Systematic Reviews
Copyright ©The Author(s) 2022. Published by Baishideng Publishing Group Inc. All rights reserved.
Artif Intell Med Imaging. Apr 28, 2022; 3(2): 42-54
Published online Apr 28, 2022. doi: 10.35711/aimi.v3.i2.42
Applications of artificial intelligence in lung ultrasound: Review of deep learning methods for COVID-19 fighting
Laura De Rosa, Serena L'Abbate, Claudia Kusmic, Francesco Faita
Laura De Rosa, Serena L'Abbate, Claudia Kusmic, Francesco Faita, Institute of Clinical Physiology, Consiglio Nazionale delle Ricerche, Pisa 56124, Italy
Serena L'Abbate, Institute of Life Sciences, Scuola Superiore Sant’Anna, Pisa 56124, Italy
Author contributions: Kusmic C and Faita F designed the research study; Faita F and De Rosa L collected and analysed the references mentioned in the review; De Rosa L wrote the initial draft; Kusmic C, Faita F and L’Abbate S revised and edited the manuscript; all authors have read and approve the final manuscript.
Conflict-of-interest statement: The authors declare that they have no conflict of interest.
PRISMA 2009 Checklist statement: The authors have read the PRISMA 2009 Checklist, and the manuscript was prepared and revised according to the PRISMA 2009 Checklist.
Open-Access: This article is an open-access article that was selected by an in-house editor and fully peer-reviewed by external reviewers. It is distributed in accordance with the Creative Commons Attribution NonCommercial (CC BY-NC 4.0) license, which permits others to distribute, remix, adapt, build upon this work non-commercially, and license their derivative works on different terms, provided the original work is properly cited and the use is non-commercial. See: https://creativecommons.org/Licenses/by-nc/4.0/
Corresponding author: Claudia Kusmic, MSc, PhD, Research Scientist, Institute of Clinical Physiology, Consiglio Nazionale delle Ricerche, Via Giuseppe Moruzzi 1, Pisa 56124, Italy. kusmic@ifc.cnr.it
Received: December 19, 2021
Peer-review started: December 19, 2021
First decision: February 10, 2022
Revised: February 22, 2022
Accepted: April 27, 2022
Article in press: April 27, 2022
Published online: April 28, 2022
Abstract
BACKGROUND

The pandemic outbreak of the novel coronavirus disease (COVID-19) has highlighted the need to combine rapid, non-invasive and widely accessible techniques with the least risk of patient’s cross-infection to achieve a successful early detection and surveillance of the disease. In this regard, the lung ultrasound (LUS) technique has been proved invaluable in both the differential diagnosis and the follow-up of COVID-19 patients, and its potential may be destined to evolve. Recently, indeed, LUS has been empowered through the development of automated image processing techniques.

AIM

To provide a systematic review of the application of artificial intelligence (AI) technology in medical LUS analysis of COVID-19 patients using the preferred reporting items of systematic reviews and meta-analysis (PRISMA) guidelines.

METHODS

A literature search was performed for relevant studies published from March 2020 - outbreak of the pandemic - to 30 September 2021. Seventeen articles were included in the result synthesis of this paper.

RESULTS

As part of the review, we presented the main characteristics related to AI techniques, in particular deep learning (DL), adopted in the selected articles. A survey was carried out on the type of architectures used, availability of the source code, network weights and open access datasets, use of data augmentation, use of the transfer learning strategy, type of input data and training/test datasets, and explainability.

CONCLUSION

Finally, this review highlighted the existing challenges, including the lack of large datasets of reliable COVID-19-based LUS images to test the effectiveness of DL methods and the ethical/regulatory issues associated with the adoption of automated systems in real clinical scenarios.

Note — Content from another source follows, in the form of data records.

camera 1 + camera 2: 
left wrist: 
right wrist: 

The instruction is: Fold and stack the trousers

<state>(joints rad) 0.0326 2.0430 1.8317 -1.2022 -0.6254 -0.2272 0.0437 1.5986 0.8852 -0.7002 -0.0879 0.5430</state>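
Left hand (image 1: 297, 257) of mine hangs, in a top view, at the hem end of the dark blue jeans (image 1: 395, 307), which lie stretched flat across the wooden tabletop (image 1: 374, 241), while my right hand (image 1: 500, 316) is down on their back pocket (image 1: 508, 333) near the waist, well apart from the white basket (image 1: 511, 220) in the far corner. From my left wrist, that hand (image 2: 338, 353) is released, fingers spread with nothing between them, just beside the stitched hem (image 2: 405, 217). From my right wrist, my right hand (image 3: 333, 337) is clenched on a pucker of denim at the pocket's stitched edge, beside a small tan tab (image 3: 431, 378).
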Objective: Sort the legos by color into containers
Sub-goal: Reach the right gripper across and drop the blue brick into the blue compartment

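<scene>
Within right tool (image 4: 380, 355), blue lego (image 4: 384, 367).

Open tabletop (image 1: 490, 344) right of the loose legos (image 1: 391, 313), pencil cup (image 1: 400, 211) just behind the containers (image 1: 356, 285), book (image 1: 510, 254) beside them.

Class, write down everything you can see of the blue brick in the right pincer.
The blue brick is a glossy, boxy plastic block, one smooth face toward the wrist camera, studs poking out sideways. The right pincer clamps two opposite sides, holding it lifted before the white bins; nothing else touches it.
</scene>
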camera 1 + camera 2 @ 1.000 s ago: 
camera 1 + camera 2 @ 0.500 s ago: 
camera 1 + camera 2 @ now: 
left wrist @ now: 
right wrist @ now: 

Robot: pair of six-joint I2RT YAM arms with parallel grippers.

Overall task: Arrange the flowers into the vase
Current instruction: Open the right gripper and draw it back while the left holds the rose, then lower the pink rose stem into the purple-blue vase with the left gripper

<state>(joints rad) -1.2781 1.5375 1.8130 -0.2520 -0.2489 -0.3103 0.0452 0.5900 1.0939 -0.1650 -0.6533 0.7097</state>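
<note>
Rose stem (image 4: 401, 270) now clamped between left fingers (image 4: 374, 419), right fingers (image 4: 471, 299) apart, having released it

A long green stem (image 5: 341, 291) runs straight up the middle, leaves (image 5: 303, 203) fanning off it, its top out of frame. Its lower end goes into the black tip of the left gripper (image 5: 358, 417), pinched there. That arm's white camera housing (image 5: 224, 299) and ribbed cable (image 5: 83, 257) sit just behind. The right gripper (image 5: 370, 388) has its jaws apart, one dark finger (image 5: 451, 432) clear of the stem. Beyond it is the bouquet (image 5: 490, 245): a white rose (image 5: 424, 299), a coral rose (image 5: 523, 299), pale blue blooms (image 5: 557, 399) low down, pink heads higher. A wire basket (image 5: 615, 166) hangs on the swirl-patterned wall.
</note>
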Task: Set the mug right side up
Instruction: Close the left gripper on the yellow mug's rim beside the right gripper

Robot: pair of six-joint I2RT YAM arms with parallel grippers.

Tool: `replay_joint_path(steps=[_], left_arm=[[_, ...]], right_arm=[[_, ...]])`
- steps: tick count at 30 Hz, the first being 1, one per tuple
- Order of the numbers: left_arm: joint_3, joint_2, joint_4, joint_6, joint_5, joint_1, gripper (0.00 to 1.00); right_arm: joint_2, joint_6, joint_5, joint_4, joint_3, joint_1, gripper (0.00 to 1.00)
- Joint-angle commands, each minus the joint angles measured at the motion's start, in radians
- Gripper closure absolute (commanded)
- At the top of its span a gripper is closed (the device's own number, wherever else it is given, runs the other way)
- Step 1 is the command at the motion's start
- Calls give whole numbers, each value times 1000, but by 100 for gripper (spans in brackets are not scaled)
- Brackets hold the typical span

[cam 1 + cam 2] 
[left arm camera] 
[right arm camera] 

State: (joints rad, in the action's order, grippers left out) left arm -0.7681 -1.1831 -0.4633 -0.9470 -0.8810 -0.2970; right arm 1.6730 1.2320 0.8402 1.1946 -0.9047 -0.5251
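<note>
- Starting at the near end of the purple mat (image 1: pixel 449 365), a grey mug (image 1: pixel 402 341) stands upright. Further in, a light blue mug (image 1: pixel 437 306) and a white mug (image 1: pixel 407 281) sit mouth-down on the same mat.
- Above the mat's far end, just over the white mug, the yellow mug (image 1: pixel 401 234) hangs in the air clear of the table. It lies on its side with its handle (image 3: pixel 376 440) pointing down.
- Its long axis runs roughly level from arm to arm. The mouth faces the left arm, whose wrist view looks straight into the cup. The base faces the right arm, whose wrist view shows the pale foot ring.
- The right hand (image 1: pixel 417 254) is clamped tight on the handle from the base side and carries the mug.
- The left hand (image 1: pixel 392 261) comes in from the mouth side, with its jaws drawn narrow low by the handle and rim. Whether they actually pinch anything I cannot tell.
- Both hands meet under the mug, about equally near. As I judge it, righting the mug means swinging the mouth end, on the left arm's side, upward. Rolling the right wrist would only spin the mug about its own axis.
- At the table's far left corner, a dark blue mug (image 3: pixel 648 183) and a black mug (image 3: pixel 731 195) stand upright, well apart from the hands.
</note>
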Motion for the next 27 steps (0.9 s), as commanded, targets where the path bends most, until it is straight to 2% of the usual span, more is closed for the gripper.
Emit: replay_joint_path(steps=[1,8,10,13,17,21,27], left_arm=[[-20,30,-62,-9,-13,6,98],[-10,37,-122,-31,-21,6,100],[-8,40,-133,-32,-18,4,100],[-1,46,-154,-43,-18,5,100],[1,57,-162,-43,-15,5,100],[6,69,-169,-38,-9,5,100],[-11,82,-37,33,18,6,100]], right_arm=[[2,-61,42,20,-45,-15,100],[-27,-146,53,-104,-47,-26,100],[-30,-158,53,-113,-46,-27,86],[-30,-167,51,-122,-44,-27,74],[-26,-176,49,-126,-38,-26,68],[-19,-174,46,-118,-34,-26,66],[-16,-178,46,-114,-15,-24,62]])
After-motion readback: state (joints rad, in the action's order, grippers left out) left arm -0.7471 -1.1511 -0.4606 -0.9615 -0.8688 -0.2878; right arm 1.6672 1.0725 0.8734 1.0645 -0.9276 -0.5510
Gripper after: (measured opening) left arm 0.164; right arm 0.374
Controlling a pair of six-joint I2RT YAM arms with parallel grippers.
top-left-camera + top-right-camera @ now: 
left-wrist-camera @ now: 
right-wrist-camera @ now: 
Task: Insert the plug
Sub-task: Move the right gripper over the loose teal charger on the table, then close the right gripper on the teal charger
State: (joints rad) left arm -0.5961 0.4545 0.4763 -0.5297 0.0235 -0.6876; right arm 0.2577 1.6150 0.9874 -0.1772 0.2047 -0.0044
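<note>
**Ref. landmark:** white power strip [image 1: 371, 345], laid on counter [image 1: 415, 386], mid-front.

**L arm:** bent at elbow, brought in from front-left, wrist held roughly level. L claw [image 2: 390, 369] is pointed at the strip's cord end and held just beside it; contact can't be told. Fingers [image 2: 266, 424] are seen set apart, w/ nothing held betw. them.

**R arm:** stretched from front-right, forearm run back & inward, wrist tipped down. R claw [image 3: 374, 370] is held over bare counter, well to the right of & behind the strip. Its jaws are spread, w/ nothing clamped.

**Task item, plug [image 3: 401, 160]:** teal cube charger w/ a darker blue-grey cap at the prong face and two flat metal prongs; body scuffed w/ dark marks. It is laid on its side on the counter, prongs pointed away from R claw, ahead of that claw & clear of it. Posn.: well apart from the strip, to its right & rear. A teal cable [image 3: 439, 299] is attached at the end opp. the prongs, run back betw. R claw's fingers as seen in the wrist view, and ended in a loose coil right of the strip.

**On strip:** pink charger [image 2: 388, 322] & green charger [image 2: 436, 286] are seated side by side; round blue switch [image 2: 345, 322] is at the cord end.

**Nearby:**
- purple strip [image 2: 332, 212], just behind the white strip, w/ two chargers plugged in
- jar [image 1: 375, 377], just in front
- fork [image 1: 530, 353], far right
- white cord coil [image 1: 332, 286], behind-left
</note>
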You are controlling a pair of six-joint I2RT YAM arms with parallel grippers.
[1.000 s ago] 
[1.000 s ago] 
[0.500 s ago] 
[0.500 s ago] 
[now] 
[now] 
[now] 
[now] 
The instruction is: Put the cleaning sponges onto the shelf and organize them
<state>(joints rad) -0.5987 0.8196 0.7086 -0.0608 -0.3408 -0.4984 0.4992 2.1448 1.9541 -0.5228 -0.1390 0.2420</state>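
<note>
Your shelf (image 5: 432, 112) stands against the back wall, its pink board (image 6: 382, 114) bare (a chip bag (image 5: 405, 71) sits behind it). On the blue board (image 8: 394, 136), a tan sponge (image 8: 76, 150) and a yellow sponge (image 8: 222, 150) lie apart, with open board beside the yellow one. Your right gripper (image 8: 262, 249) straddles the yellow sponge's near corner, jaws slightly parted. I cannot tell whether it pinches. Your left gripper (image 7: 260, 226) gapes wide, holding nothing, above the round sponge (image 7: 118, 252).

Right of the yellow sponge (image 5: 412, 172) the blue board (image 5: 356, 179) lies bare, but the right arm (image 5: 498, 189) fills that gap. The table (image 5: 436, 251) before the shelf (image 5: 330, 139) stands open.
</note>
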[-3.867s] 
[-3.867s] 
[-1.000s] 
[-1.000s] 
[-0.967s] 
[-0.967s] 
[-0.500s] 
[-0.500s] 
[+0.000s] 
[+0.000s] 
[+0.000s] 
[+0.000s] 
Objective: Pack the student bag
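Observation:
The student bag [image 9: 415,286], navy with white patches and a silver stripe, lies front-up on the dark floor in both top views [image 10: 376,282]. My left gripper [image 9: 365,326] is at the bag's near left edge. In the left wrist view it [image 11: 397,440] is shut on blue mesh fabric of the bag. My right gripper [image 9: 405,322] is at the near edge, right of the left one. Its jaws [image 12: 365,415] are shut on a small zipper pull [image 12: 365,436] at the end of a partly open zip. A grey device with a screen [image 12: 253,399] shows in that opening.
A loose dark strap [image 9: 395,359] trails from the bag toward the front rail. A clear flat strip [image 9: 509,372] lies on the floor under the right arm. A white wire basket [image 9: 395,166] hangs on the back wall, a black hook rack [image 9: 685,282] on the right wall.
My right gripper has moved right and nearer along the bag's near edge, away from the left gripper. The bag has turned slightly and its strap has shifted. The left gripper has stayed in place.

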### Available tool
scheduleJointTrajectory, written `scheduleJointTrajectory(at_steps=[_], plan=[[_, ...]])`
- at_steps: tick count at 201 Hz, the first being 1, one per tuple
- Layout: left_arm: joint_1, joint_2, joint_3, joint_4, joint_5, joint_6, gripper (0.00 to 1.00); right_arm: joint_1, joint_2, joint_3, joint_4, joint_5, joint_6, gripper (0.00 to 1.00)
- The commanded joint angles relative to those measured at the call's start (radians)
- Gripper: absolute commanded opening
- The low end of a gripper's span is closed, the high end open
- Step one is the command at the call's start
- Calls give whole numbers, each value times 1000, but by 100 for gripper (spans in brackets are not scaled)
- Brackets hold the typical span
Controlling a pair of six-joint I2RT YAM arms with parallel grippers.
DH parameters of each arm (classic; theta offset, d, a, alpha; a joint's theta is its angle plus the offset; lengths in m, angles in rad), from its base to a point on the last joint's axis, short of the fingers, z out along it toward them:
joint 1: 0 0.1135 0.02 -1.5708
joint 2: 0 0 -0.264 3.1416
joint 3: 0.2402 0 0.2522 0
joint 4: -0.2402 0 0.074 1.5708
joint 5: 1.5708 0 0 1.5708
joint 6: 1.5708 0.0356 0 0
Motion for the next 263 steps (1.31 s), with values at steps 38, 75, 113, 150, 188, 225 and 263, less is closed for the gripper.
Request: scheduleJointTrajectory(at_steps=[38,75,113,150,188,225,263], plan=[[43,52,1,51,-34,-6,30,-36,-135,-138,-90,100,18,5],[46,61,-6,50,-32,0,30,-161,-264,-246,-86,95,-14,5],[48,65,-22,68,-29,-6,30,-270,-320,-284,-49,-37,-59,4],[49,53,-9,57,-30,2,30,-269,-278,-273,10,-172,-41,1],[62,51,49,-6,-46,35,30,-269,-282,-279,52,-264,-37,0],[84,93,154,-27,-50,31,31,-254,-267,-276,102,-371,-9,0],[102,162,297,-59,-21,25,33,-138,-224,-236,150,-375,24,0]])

Keywords: Lung ultrasound, Deep learning, Neural network, COVID-19 pneumonia, Medical imaging

Core Tip: Challenging coronavirus disease 2019 (COVID-19) pandemic through the identification of effective diagnostic and prognostic tools is of outstanding importance to tackle the healthcare system burdening and improve clinical outcomes. Application of deep learning (DL) in medical lung ultrasound may offer the advantage of combining non-invasiveness and wide accessibility of ultrasound imaging techniques with higher diagnostic performance and classification accuracy. This paper overviews the current applications of DL models in medical lung ultrasound imaging in COVID-19 patients, and highlight the existing challenges associated with the effective clinical application of automated systems in the medical imaging field.